あれから俺がわざと避けているのを知っているのか知らないのかわからないが、毎朝ちゃんと迎えに来てくれる。
だが部屋に来ることはなくなった。
渚なりの配慮だろうか。
(まぁ好きな人がいるんだし、こないよな。普通)
ちくん。
また胸が痛い。苦しい。
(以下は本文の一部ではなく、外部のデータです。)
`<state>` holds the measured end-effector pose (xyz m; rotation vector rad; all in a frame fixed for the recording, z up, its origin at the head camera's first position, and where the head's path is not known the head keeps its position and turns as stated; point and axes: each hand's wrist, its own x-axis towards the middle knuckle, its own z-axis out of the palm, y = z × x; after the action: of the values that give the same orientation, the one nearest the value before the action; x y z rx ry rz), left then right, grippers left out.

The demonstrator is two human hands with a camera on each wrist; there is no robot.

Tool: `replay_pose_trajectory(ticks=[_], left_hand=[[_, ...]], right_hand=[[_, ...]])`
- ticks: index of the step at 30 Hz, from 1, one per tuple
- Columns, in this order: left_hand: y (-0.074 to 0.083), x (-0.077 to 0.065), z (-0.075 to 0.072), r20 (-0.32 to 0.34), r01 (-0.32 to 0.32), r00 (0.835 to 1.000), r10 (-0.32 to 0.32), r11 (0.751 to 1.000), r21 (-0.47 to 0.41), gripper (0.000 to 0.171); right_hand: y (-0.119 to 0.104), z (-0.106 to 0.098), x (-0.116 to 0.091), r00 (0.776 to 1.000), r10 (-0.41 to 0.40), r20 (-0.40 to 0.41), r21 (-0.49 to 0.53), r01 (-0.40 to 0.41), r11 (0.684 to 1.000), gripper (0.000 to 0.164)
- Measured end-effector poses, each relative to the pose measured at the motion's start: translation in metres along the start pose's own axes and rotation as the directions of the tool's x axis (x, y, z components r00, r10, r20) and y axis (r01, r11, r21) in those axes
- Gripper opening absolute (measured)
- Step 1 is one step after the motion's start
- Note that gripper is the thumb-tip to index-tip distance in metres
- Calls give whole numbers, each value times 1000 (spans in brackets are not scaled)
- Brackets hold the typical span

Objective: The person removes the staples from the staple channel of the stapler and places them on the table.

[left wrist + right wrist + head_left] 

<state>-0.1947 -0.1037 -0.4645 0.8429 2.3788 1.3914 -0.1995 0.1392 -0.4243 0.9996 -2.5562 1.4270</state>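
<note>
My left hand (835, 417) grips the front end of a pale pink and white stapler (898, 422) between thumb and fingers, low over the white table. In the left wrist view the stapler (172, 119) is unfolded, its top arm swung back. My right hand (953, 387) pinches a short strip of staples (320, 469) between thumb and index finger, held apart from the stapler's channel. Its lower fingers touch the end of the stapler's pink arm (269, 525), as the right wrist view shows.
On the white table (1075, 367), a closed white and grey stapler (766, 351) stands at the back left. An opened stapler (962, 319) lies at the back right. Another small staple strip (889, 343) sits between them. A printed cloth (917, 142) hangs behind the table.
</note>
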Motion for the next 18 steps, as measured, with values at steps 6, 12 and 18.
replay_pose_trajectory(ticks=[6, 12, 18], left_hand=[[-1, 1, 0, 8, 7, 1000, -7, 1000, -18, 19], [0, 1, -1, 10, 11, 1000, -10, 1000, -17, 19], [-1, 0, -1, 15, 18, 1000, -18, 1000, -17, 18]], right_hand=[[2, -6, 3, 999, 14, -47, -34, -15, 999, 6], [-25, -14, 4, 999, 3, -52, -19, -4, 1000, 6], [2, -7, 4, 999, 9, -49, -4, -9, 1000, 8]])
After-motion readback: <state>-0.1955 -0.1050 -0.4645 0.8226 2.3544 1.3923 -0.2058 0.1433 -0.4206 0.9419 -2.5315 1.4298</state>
顔を合わせたくない。
「まだ準備終わってないから、先行っててくれー!」
俺は叫んだ。
ーーーある日の昼休み
「高山渚さんいますか?」
「はーい!私です!」
渚は男子に呼ばれて出て行った。
珍しくはないが、最近呼ばれる回数が増えた気がする。
「おい、最近渚ちゃんと何かあったのか?」
奏太が弁当を頬張りながらこちらを見つめる。
「別に?」
「でもさ、最近呼び出し多くない?てか渚ちゃん寂しそうだぞ?」
「俺には分からないなぁ」
てきとうに返事をしておけばいいだろう。
「渚ちゃんってさ、あんなに可愛いのに彼氏いないの不思議だよなぁ〜。男子達、最近のあの寂しそうな表情見て守ってやりたい〜!って騒いでるらしいぜ?」
「…へぇ、そうなんだ。てかあいつのどこが可愛いの?ぼけっとしてるだけじゃね?」
「…お前、全校の男子生徒を敵に回したぞ」
そんなに可愛いのか?
そんなに人気があるのか?
…そんなに寂しそうな顔をしているのか…?
渚の事が分からない俺が嫌で嫌でたまらなかった。